What you need to do. Begin with the first line of the listing and quote every line through the one containing "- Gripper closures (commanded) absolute"; give only those lines.
═════ Material to process
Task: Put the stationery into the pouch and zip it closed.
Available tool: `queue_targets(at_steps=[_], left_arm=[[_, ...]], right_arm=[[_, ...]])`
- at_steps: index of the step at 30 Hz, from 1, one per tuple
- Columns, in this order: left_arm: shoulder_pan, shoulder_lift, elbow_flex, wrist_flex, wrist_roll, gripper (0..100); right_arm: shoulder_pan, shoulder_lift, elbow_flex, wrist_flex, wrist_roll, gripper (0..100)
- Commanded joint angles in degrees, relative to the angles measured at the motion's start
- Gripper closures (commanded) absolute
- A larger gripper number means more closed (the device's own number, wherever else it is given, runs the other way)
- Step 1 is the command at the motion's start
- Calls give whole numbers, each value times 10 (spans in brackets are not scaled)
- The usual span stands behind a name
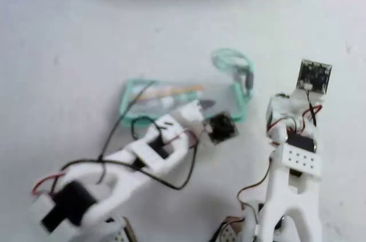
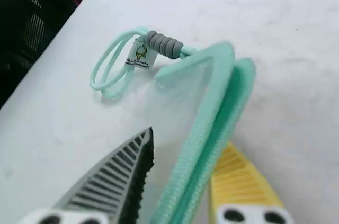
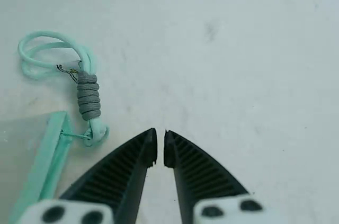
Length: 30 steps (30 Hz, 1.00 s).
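**White counter, loaded pouch: the zip is the step in hand**

A white counter (image 1: 68, 36) runs to a dark strip of room beyond its far edge. One clear pouch (image 1: 220, 94) with mint-green trim lies about mid-counter, its long side along the far edge.

Inside it I count two pieces of stationery, though the blur may hide more. One is an orange-yellow pencil (image 1: 171, 91). The other is a white piece (image 1: 166, 103) just beside it.

One mint cord loop (image 3: 47, 54) hangs off the pouch's right end, bound by a single grey wrap (image 3: 88, 96).

There are two arms.

- **Left gripper** (image 2: 189, 139): it reaches in from the near edge. Its jaws, one dark and one yellow, are clenched on the pouch's zip edge, which stands upright between them.
- **Right gripper** (image 3: 160, 147): it sits just beside the grey wrap without touching it. Its jaws are all but clenched and grasp nothing.

With the stationery in the pouch, loading looks done and zipping is the step in hand. I cannot read how far the zip is drawn.

The next move likely calls for the right jaws to part, take the cord at the wrap, and pull along the zip line. The left gripper would brace the pouch against sliding.
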Motion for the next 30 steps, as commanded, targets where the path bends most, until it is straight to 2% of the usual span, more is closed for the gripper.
queue_targets(at_steps=[1,3,6,12,15,18,22,26,28,30], left_arm=[[13,-145,-27,215,81,774],[24,-202,-55,338,99,749],[39,-255,-80,444,135,739],[61,-345,-84,573,144,740],[36,-429,-92,608,134,746],[-40,-521,-113,616,106,822],[-215,-615,-130,636,74,985],[-413,-634,-119,688,100,980],[-472,-635,-87,711,131,976],[-486,-637,-25,706,142,976]], right_arm=[[2,-9,-4,-11,-1,981],[2,-8,-4,-11,-1,981],[1,-8,-4,-11,-1,981],[1,-8,-4,-8,-1,980],[1,-8,1,-10,-1,978],[1,-8,4,-10,-1,978],[-24,-4,4,-1,34,981],[-105,68,-35,48,89,981],[-111,124,-72,66,90,981],[-110,186,-112,77,77,981]])
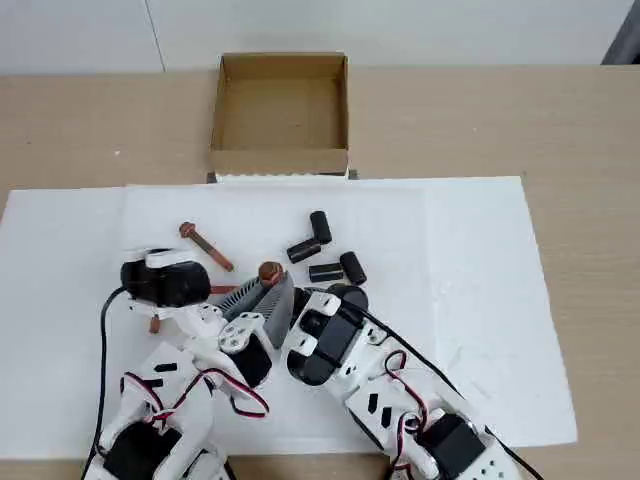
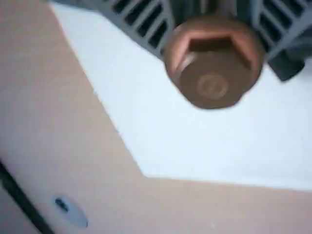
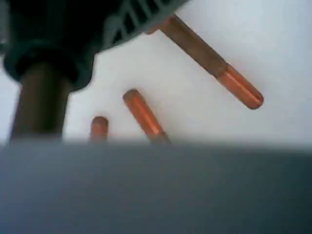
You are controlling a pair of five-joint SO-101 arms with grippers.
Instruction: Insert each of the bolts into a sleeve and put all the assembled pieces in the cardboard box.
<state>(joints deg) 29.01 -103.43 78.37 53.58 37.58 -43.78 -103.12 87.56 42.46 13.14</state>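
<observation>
Bolt (image 2: 212, 61) head-on, clenched in left pincer (image 1: 266, 292) — shanks of loose bolts (image 3: 142, 115) from right wrist; right pincer (image 1: 302, 300) grip unclear

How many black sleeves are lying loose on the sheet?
4, clustered on the white sheet: farthest sleeve toward the cardboard box, tilted sleeve beside it, then middle sleeve and rightmost sleeve side by side. Another may be hidden.
</observation>
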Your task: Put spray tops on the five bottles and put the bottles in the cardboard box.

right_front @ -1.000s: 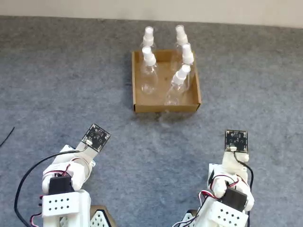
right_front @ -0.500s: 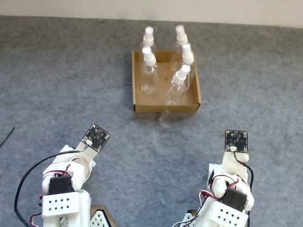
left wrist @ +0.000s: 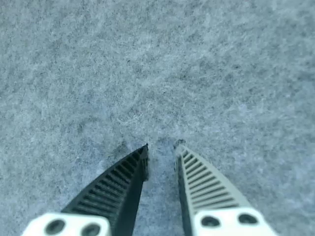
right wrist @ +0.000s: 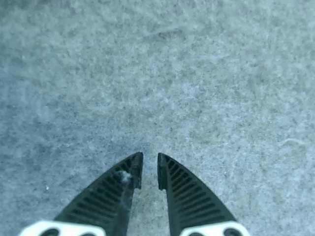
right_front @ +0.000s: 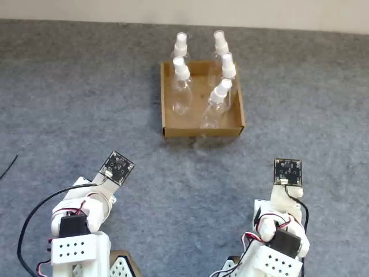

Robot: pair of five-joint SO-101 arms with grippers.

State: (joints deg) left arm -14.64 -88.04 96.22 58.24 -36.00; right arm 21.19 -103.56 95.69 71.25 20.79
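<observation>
The cardboard box (right_front: 167, 124) lies open at the far middle of the grey carpet. Three clear bottles with white spray tops stand inside it: one on the left (right_front: 181, 92), one at the right rear (right_front: 228, 68) and one leaning at the front right (right_front: 214, 107). Two more capped bottles (right_front: 180, 45) (right_front: 219, 42) stand at the box's far edge; I cannot tell if they are inside it. My left gripper (left wrist: 161, 146) hangs over bare carpet with only a narrow slit between its fingers. My right gripper (right wrist: 150, 155) is likewise shut and holds nothing.
Both arms are folded back at the near edge, the left arm (right_front: 86, 213) and the right arm (right_front: 282, 225), far from the box. A thin black cable (right_front: 7, 166) lies at the left border. Grey carpet (right_front: 69, 104) surrounds the box.
</observation>
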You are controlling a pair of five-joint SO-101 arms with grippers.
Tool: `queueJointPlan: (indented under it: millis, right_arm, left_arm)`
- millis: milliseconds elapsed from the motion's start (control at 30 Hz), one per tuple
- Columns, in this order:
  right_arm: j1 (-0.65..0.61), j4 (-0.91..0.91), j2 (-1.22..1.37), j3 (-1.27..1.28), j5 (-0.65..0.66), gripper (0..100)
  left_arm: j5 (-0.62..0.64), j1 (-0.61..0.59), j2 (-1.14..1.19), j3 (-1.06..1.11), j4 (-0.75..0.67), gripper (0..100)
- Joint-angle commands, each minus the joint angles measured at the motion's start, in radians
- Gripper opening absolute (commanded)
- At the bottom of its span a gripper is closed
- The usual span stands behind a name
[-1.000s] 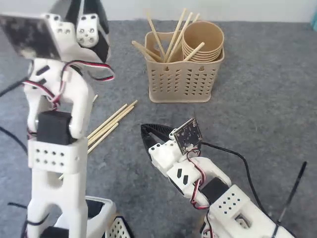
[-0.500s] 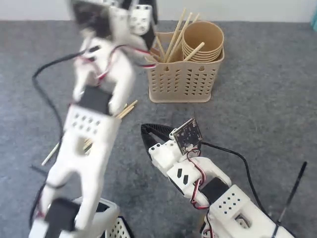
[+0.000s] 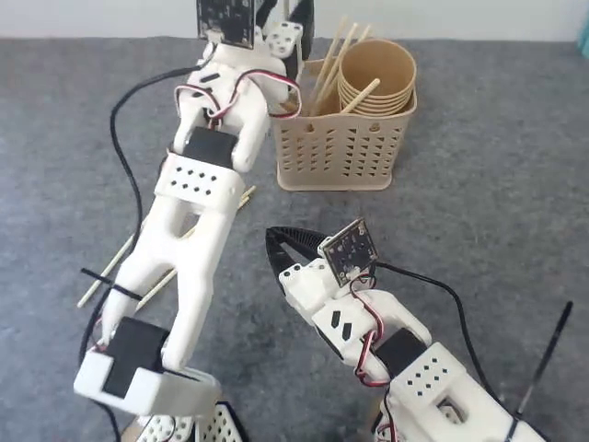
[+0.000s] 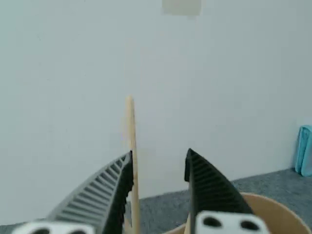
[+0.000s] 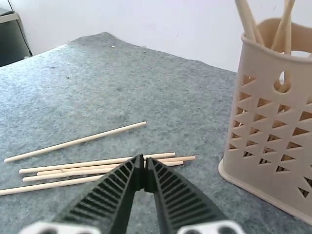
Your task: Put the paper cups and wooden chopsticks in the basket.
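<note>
High view: the basket (image 3: 340,147) stands at the far side of the grey counter (image 3: 497,203). It holds a stack of paper cups (image 3: 377,69) and several wooden chopsticks (image 3: 324,69) leaning upright. The left tool (image 3: 281,18) is positioned above the basket's rim. In the left wrist view its jaws are spread, and one chopstick (image 4: 130,141) stands upright just beside one finger; contact cannot be confirmed. Loose chopsticks (image 3: 103,278) lie flat on the counter, partly under the left arm. The right tool (image 5: 142,161) is pressed together with nothing between its jaws, low over the counter, just beside that loose group (image 5: 97,165).
</note>
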Motion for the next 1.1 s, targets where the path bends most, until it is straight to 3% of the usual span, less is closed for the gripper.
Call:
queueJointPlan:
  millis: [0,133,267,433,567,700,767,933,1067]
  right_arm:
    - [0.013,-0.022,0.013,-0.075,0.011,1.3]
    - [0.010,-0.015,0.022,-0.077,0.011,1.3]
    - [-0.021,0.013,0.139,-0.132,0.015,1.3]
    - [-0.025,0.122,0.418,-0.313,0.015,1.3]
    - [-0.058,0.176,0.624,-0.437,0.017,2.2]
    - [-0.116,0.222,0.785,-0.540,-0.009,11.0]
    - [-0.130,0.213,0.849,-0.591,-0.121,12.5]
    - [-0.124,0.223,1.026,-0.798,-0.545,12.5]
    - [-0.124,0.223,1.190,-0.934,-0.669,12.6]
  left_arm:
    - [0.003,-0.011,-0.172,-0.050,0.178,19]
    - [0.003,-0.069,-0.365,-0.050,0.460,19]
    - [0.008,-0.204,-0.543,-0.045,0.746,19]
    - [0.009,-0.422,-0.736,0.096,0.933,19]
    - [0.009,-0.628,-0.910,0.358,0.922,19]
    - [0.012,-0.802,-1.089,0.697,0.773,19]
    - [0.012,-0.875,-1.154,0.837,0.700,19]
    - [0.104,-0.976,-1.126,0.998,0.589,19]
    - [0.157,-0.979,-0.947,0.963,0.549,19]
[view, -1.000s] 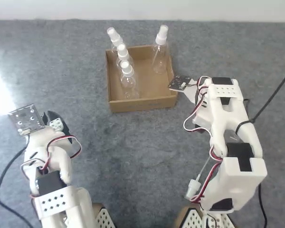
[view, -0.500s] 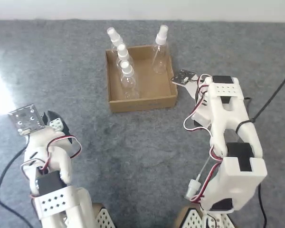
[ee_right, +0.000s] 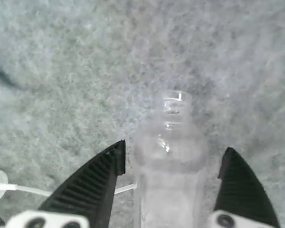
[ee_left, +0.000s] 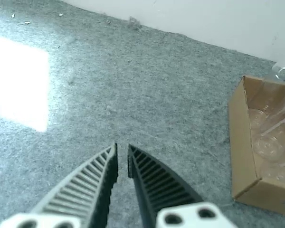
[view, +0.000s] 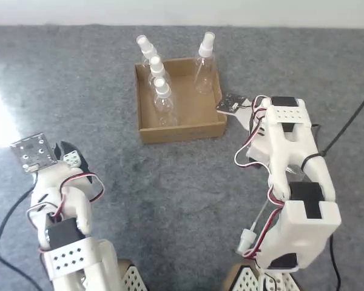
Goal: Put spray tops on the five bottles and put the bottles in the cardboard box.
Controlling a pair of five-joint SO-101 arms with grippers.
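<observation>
Right wrist view — open-necked bottle (ee_right: pixel 172 159) centred within wide-spread right tool (ee_right: pixel 175 147)

Our left arm (view: pixel 59 206) sits folded at seven o'clock on the table. The left tool (ee_left: pixel 122 148) points toward eleven, its jaws drawn together but for a thin slit. Our right arm (view: pixel 291 163), at four o'clock, stretches toward twelve. The right tool (ee_right: pixel 175 147) faces down, jaws spread wide.

four capped bottles (view: pixel 163 97) stand in the cardboard box (view: pixel 182 131); an uncapped bottle (ee_right: pixel 170 161) sits within the right claw (ee_right: pixel 175 149).
</observation>
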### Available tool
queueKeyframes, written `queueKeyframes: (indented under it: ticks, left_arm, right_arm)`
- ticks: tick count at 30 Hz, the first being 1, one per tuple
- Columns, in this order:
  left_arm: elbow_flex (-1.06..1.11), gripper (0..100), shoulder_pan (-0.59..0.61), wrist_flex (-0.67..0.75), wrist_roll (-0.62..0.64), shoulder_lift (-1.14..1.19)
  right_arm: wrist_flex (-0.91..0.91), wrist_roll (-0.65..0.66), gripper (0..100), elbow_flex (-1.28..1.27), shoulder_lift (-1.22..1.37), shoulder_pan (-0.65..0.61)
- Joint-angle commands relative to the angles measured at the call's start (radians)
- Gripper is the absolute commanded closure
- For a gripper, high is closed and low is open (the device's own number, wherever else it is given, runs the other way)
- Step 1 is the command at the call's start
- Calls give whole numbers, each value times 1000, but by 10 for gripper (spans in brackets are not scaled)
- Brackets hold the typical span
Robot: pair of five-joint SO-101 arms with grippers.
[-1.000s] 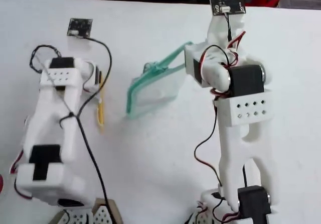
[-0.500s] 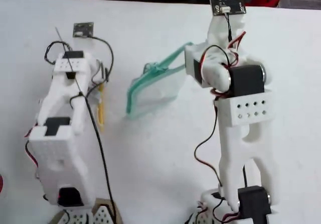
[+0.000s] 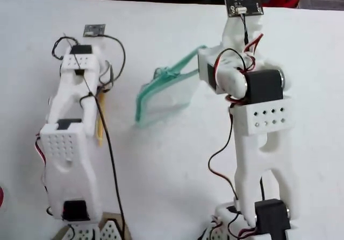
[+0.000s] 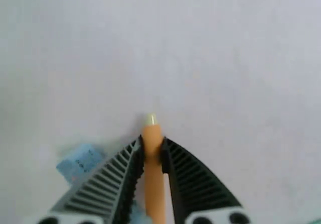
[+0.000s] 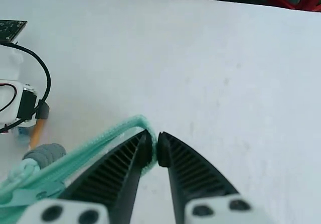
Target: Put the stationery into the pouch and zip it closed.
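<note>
At the left of the high view, the left gripper (image 4: pixel 152 142) pinches an orange pencil (image 3: pixel 99 128) above the white table (image 3: pixel 177 164), and the pencil's tip pokes out past the fingertips. Farther up, at the centre, sits the clear, green-edged pouch (image 3: pixel 166 96), tilted. The right gripper (image 5: pixel 152 144) is clamped narrow on its upper-right rim.

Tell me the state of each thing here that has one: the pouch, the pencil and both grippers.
left gripper: jaws shut on the pencil.
right gripper: jaws shut on the rim of the pouch.
pencil: held, outside the pouch.
pouch: mouth looks open, zip not closed.
</note>
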State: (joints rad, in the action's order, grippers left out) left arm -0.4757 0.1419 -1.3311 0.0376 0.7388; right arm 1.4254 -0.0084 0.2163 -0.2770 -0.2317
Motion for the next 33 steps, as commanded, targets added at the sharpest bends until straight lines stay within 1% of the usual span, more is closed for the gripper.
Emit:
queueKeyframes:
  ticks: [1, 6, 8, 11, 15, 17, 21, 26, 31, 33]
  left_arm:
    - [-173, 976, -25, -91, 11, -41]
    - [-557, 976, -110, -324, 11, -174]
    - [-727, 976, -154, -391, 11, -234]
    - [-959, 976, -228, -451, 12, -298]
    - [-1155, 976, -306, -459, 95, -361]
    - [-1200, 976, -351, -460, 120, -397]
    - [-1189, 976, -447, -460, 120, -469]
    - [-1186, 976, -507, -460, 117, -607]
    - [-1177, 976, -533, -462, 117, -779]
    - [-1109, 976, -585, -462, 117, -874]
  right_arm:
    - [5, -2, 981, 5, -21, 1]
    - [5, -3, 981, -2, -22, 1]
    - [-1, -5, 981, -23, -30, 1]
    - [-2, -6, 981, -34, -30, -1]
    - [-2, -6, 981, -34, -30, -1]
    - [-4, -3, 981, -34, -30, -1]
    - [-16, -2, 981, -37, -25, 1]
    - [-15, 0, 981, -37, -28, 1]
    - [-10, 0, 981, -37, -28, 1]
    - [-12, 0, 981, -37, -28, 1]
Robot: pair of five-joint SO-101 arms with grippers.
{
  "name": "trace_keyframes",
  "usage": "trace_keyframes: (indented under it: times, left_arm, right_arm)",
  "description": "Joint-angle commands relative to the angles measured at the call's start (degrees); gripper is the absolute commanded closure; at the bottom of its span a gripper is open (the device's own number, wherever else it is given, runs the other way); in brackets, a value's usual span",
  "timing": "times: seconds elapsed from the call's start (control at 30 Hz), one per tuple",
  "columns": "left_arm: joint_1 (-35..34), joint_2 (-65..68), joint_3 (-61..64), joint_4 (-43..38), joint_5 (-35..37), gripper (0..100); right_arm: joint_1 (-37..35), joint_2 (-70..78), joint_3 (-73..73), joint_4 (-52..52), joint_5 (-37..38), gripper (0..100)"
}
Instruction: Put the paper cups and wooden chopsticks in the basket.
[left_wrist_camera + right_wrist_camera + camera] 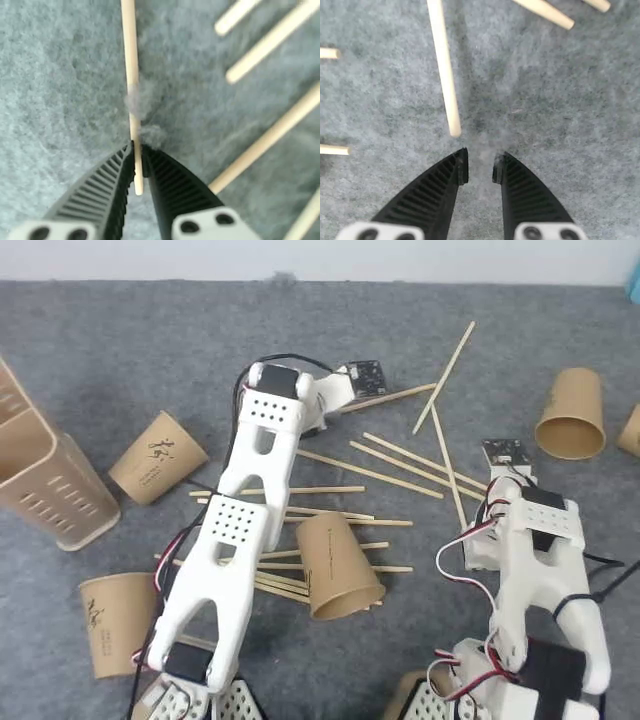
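Chopstick (131, 75) lies flat on the mat (60, 75), its end pinched by the clenched left gripper (136, 149), likely for lifting toward the basket (60, 495) (well apart), while the right gripper (480, 159) hovers slightly parted, holding nothing.

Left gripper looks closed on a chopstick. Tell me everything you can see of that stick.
The wooden chopstick is a thin, straight, pale stick, plain and round-looking. The left gripper is shut on it near one blunt end, with a ribbed black finger on each side. The rest runs straight out along the grey felt mat, apparently lying on it, with fibres bunched beside it. In the high view its far tip reaches another chopstick; whether they touch I cannot tell.
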Motion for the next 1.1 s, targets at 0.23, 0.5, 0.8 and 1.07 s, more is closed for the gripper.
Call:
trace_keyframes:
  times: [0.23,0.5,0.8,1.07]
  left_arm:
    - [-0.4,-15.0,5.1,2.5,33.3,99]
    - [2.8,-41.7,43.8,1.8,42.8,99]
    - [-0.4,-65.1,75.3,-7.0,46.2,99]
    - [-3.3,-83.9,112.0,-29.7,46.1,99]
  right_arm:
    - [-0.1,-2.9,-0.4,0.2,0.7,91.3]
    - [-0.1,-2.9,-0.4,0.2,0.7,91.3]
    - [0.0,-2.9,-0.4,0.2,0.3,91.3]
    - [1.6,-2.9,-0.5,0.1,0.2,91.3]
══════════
Answer space.
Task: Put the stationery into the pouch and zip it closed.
Available tool: `queue_targets(at_steps=[_], left_arm=[[_, ...]], right_arm=[[_, ...]])`
- at_steps: index of the step at 30 Hz, from 1, one per tuple
- Columns, in this order: left_arm: shoulder_pan, shoulder_lift, elbow_flex, wrist_flex, wrist_roll, gripper (0..100); right_arm: shoulder_pan, shoulder_lift, elbow_flex, wrist_flex, wrist_roll, gripper (0..100)
- Commanded joint angles in degrees, relative to the angles measured at the motion's start
- Gripper closures (commanded) absolute

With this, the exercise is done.